Chastity Owens spent 10 years serving as a school-based practitioner in both a charter school and in UI Health school-based health centers in Chicago. She now leverages that cumulative experience as a lecturer in the college’s School Social Work Specialization, including the Post-MSW PEL (Professional Educator’s License) Certificate Program.

At this moment in U.S. history, she thinks it’s important for social workers to foster conversations around justice and equity in their school communities. “We should be focusing on issues around equity and elevating the voices of the youth, and finding ways to come together and be a united front,” she says. “But we also need to understand and listen to the diversity of perspectives within our schools.”

To facilitate this, she suggests the creation of spaces where students can share their thoughts and feelings about their community and what they can do to make things right. “But the most important thing is to listen, and see what’s going on with our students in schools,” she says. “We might have our own ideas about what’s going on with racial justice, but it’s important to especially focus on where the students are at and where they’re coming from. And then, from a human development perspective, assist them in making connections and working on how they can contribute to making things better in their communities.”
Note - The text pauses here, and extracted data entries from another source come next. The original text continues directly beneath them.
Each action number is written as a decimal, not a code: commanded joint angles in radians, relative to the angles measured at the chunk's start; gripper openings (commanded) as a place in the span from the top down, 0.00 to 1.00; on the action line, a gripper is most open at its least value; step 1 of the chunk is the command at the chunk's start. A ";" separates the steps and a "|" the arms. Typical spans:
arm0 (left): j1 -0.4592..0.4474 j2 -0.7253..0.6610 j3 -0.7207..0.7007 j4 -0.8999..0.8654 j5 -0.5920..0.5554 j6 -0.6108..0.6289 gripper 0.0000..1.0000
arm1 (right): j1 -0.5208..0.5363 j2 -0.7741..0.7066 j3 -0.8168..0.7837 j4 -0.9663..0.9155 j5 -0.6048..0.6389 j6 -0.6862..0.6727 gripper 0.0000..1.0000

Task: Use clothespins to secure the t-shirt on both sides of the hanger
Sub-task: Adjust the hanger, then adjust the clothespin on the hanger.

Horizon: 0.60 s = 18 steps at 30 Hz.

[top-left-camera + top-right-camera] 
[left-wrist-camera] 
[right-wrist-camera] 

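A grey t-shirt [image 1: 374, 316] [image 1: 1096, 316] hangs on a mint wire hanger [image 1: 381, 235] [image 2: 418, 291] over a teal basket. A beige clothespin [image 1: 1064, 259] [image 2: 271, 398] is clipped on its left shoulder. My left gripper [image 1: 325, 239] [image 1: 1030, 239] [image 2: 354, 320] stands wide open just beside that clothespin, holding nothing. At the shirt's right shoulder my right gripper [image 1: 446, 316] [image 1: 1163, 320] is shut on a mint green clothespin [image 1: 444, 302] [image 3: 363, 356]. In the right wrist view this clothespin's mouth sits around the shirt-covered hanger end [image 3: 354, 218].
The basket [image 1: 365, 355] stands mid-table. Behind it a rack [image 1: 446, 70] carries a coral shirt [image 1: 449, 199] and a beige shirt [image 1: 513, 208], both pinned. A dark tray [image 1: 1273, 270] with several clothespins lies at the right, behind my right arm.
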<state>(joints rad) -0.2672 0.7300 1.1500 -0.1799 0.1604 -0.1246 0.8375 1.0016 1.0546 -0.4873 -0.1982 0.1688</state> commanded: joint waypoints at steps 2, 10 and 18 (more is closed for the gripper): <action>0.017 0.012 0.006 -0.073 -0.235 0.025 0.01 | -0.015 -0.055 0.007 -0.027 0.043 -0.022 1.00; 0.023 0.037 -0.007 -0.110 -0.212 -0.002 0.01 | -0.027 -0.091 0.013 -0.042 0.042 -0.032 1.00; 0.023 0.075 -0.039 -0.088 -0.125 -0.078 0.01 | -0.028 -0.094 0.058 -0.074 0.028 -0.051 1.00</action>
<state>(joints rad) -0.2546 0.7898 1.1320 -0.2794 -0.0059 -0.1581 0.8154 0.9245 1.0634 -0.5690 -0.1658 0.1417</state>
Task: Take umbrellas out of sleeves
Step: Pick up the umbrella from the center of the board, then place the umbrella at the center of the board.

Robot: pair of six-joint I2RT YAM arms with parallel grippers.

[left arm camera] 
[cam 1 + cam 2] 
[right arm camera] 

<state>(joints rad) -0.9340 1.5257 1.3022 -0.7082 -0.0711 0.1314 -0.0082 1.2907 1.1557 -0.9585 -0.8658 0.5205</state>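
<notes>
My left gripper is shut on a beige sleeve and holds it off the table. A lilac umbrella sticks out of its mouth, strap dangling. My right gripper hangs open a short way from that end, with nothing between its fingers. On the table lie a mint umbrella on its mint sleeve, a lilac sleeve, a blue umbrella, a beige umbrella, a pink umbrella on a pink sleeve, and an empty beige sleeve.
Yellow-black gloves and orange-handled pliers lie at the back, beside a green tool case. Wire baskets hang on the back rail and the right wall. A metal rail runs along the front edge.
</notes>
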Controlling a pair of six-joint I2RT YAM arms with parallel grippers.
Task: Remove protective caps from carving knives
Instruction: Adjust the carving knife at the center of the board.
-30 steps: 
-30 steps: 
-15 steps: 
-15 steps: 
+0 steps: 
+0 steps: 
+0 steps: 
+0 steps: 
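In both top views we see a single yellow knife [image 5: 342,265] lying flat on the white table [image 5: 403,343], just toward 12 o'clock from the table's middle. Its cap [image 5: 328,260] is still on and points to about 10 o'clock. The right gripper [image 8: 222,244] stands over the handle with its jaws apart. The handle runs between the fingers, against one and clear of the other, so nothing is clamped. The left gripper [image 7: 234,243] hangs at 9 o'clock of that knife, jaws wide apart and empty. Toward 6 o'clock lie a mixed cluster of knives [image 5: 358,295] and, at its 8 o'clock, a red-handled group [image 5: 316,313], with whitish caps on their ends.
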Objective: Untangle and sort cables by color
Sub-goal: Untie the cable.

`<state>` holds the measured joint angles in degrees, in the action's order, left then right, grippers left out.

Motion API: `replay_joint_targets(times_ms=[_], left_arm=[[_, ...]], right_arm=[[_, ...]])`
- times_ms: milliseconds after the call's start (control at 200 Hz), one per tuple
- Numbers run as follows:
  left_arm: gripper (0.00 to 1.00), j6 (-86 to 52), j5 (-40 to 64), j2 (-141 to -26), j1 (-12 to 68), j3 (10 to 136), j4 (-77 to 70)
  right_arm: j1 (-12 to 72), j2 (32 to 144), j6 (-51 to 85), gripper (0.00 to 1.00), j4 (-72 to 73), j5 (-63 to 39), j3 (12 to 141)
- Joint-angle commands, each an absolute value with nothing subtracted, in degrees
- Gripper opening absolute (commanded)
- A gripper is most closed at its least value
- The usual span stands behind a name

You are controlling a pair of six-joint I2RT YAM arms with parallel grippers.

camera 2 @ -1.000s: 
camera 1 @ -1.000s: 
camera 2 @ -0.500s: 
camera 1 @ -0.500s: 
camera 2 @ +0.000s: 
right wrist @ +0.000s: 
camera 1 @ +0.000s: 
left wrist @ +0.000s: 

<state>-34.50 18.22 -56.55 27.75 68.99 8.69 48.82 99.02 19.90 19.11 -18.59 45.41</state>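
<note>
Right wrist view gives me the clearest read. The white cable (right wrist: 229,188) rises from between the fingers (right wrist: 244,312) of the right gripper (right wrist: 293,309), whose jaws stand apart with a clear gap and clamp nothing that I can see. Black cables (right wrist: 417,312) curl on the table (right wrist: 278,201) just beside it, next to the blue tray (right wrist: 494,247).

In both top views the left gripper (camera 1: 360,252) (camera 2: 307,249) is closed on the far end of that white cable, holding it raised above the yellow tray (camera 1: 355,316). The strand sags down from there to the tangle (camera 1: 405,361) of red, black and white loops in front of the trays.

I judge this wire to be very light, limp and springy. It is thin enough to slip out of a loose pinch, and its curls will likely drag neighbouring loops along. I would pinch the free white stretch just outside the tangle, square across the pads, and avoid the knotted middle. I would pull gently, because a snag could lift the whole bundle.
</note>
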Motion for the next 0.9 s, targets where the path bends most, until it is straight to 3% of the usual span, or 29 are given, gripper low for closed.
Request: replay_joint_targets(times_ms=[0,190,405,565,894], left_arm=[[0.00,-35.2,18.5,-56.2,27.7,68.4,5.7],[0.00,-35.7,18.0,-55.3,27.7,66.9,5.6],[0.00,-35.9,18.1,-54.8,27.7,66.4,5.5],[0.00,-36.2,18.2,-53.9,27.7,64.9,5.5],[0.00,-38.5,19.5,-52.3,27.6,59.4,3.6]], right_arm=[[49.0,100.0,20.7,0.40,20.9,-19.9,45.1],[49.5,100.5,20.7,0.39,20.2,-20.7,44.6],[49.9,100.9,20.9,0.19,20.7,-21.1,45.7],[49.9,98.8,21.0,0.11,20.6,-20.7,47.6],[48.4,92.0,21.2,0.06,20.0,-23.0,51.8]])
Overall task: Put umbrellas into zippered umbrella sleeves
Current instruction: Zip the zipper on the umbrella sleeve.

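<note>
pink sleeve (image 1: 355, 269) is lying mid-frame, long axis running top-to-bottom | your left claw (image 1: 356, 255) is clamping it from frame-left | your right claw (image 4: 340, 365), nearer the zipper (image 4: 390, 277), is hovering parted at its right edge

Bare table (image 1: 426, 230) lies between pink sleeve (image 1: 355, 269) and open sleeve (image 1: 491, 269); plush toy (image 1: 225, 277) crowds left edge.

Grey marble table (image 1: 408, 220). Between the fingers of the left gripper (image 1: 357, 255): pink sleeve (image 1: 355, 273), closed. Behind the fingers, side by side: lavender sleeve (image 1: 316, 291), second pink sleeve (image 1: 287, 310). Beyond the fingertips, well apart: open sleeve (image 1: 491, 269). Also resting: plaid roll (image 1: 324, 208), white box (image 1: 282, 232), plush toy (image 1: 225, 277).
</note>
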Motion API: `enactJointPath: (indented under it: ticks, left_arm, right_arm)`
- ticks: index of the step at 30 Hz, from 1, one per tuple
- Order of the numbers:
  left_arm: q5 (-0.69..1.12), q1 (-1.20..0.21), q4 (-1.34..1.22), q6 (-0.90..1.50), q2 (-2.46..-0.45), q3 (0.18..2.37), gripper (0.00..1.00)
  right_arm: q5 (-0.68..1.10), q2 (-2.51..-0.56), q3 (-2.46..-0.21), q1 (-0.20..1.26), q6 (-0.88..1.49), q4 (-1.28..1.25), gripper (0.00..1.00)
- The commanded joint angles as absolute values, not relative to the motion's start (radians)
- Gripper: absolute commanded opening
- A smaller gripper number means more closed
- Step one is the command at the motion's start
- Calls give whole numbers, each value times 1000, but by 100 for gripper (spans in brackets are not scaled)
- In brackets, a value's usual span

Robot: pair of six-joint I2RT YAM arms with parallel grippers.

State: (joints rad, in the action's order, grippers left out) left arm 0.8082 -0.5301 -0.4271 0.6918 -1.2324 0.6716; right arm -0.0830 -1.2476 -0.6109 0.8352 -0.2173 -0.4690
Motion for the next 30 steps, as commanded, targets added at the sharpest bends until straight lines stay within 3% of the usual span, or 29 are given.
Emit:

Owens says it’s essential that school practitioners see parents and families as key stakeholders, observing that too often parents are viewed as being merely extensions of the students. “Parents really need to be engaged as individuals and key contributors in the conversation about equity. The more we can connect with and engage parents, the more holistic education can be,” she says. “The more students can see their parents and teachers and school administrators interacting and working together, the healthier it is for their own development.”

She also thinks social workers will play a key role in the return to classroom instruction after remote learning. “As schools go back to in-person learning, there will be more need for school social workers because students will need to process and heal from the trauma of COVID-19, and re-learn how to interact with each other again,” Owens says. “Who better to do that than social workers?”